**Exercise**: Beginning with the first line below, please repeat the material exactly, ending with the line that includes "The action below".

Content starts

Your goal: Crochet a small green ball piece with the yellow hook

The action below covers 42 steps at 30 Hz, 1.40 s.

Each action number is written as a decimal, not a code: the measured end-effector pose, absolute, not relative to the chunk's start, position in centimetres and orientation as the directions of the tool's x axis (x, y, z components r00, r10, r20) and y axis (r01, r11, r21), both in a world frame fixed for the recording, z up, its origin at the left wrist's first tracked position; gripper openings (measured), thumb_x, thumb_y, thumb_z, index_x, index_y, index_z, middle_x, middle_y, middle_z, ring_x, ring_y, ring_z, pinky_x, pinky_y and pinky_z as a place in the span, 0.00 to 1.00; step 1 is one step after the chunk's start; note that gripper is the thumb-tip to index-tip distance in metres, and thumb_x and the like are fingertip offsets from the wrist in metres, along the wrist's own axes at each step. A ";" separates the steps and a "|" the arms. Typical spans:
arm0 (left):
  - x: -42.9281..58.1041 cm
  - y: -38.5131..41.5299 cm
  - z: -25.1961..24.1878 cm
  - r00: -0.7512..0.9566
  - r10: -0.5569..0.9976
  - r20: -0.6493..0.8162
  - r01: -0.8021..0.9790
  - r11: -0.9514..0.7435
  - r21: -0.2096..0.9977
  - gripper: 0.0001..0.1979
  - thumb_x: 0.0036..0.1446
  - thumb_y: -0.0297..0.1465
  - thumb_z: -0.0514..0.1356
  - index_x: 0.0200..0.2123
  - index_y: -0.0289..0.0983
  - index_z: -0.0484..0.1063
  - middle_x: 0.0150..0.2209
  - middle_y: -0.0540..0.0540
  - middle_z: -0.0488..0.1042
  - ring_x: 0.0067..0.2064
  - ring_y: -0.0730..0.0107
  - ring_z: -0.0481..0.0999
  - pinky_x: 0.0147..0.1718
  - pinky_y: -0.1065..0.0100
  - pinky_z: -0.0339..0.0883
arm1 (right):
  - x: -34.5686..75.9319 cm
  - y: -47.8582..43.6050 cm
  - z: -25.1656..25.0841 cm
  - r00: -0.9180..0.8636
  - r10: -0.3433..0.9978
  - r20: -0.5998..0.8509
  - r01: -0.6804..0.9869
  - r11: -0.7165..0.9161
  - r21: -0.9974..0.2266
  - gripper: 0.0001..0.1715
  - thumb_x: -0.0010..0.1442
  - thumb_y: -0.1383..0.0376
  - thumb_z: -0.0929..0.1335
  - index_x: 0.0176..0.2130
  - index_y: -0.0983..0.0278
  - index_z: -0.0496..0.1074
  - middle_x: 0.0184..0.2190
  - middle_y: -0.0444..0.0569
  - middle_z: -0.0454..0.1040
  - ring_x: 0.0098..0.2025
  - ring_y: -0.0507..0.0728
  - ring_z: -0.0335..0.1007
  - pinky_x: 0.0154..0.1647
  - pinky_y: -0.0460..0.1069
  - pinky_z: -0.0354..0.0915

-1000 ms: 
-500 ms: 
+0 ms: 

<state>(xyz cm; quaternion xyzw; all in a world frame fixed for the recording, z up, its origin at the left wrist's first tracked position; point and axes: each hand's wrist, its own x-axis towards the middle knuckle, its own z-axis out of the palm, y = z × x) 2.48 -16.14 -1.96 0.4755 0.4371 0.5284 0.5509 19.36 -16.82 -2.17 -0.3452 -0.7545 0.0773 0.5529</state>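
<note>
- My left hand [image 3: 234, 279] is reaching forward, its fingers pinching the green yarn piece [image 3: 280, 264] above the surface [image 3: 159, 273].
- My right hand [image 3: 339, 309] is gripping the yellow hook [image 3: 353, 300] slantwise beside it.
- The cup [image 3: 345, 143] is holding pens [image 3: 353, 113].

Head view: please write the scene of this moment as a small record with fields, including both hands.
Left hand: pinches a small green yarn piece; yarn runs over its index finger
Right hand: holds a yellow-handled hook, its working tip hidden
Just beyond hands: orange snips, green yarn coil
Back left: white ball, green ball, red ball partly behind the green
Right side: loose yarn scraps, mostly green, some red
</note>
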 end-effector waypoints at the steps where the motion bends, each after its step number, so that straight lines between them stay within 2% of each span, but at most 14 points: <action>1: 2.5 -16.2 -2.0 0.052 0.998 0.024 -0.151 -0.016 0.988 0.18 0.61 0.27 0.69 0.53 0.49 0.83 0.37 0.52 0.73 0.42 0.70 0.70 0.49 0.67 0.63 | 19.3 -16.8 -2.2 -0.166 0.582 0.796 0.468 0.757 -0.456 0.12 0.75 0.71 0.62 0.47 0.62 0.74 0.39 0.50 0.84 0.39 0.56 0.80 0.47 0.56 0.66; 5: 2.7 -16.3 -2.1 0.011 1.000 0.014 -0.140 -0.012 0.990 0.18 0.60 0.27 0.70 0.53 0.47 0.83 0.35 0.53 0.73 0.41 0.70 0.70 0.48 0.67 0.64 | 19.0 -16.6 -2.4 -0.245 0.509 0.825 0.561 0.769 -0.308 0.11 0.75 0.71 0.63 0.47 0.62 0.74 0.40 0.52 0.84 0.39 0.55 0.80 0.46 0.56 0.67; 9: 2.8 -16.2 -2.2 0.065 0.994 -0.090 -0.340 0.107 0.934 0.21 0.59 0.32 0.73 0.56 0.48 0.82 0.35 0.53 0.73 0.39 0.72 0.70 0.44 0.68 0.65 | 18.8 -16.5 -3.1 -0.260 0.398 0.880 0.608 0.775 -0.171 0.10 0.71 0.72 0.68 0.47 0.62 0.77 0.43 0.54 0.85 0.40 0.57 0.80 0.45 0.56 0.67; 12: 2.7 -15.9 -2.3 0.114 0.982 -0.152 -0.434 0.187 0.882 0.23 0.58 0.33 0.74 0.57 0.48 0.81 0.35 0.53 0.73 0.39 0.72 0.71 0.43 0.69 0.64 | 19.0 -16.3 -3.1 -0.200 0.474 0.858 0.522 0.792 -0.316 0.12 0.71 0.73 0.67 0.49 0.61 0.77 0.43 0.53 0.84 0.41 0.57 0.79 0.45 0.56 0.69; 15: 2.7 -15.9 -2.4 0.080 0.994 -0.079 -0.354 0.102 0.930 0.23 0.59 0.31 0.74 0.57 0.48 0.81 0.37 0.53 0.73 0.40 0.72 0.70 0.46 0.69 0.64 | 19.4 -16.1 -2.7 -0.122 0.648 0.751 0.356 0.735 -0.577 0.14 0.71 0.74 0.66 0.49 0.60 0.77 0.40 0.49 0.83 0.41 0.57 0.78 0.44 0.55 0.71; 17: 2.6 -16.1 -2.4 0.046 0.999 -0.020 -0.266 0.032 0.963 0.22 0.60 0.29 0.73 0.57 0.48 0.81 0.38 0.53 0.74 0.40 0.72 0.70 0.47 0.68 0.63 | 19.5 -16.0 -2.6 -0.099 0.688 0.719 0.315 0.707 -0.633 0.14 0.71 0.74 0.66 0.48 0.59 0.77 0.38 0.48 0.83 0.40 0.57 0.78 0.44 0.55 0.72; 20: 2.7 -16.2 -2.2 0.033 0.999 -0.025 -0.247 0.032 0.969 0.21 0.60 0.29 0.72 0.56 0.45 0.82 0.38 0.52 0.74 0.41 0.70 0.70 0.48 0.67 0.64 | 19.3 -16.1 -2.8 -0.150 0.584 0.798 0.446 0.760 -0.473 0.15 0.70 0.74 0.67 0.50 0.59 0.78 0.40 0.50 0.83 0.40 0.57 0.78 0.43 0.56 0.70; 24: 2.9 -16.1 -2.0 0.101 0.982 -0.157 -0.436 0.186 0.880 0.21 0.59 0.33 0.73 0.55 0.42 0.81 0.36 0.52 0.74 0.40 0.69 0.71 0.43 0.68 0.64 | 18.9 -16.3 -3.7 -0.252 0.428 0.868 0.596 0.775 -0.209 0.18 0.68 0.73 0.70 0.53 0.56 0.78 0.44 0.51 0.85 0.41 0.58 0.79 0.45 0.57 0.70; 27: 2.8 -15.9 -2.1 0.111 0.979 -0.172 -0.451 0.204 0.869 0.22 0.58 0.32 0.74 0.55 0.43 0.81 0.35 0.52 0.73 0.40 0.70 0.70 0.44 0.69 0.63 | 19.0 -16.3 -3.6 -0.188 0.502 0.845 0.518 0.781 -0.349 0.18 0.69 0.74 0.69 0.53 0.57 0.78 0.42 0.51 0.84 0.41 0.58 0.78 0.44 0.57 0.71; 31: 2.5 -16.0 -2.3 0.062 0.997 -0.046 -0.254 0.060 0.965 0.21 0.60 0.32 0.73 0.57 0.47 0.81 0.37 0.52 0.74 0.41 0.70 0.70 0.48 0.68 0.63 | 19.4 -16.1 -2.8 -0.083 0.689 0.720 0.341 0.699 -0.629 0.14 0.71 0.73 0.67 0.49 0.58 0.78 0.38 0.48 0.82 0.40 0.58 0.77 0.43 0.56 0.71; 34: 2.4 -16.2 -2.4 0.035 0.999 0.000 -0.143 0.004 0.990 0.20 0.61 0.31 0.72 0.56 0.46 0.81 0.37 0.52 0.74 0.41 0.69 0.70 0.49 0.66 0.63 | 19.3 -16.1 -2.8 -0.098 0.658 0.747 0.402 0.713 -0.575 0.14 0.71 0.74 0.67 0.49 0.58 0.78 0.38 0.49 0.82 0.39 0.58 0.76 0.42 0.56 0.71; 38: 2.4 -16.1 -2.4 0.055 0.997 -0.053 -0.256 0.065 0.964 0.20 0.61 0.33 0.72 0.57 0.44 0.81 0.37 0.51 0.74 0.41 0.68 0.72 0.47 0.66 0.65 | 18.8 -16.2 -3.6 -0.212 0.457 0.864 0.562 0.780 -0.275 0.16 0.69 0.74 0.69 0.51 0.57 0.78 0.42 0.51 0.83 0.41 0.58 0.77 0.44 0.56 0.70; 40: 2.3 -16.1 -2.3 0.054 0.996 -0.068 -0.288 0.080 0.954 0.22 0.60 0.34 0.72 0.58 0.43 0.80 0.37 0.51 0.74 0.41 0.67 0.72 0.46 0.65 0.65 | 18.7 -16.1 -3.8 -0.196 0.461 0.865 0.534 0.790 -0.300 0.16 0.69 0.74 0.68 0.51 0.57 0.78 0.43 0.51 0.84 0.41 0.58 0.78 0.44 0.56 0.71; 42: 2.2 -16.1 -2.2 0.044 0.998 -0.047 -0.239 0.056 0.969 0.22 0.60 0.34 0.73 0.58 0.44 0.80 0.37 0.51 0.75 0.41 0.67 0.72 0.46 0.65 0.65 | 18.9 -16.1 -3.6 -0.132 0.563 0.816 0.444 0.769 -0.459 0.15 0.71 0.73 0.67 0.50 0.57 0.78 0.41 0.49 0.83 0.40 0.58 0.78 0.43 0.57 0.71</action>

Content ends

**Exercise result**:
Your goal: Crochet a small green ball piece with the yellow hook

The action below covers 42 steps at 30 Hz, 1.40 s.

Nothing else belongs in the output.